INFORMATION PROVIDED Block Start
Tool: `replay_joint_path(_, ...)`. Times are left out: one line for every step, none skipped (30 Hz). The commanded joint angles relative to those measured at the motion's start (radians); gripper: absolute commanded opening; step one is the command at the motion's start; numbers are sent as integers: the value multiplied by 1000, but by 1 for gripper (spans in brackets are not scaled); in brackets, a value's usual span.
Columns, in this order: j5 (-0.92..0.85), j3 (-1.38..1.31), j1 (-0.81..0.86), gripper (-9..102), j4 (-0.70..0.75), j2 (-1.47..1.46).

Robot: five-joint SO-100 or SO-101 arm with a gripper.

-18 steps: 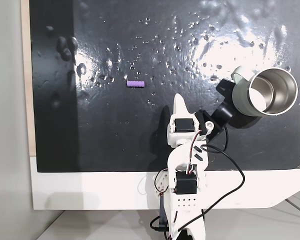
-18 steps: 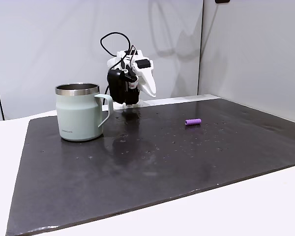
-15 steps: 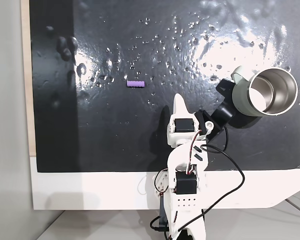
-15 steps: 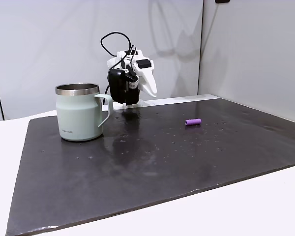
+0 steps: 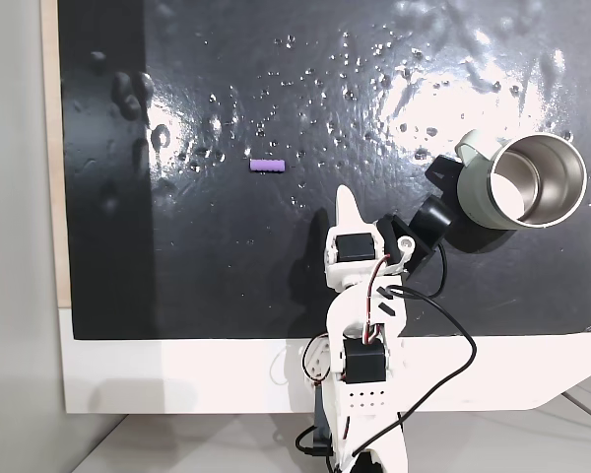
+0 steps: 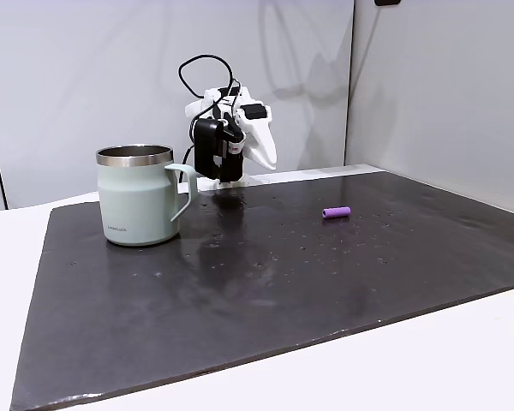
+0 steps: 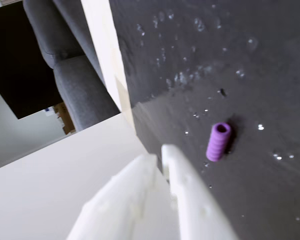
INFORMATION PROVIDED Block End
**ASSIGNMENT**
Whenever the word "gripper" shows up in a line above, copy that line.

**ANSWER TO THIS PROBLEM**
Tool: `replay_joint_path(_, ...)`. Times are left out: one line for every step, none skipped (30 Hz). The commanded joint angles relative to those measured at the motion's start (radians); gripper: absolute commanded opening; step one is the command at the motion's start; numbers are sent as integers: the value multiplied by 1000, but by 1 for gripper (spans in brackets are not scaled); in brackets, a value's usual span.
Columns, in this order: j5 (-0.92..0.85), j3 (-1.38..1.31), j1 (-0.81..0.86), gripper (-9..102), j4 (-0.70..0.75), j2 (-1.47..1.46).
Robot: five-joint SO-100 or SO-101 arm with a gripper.

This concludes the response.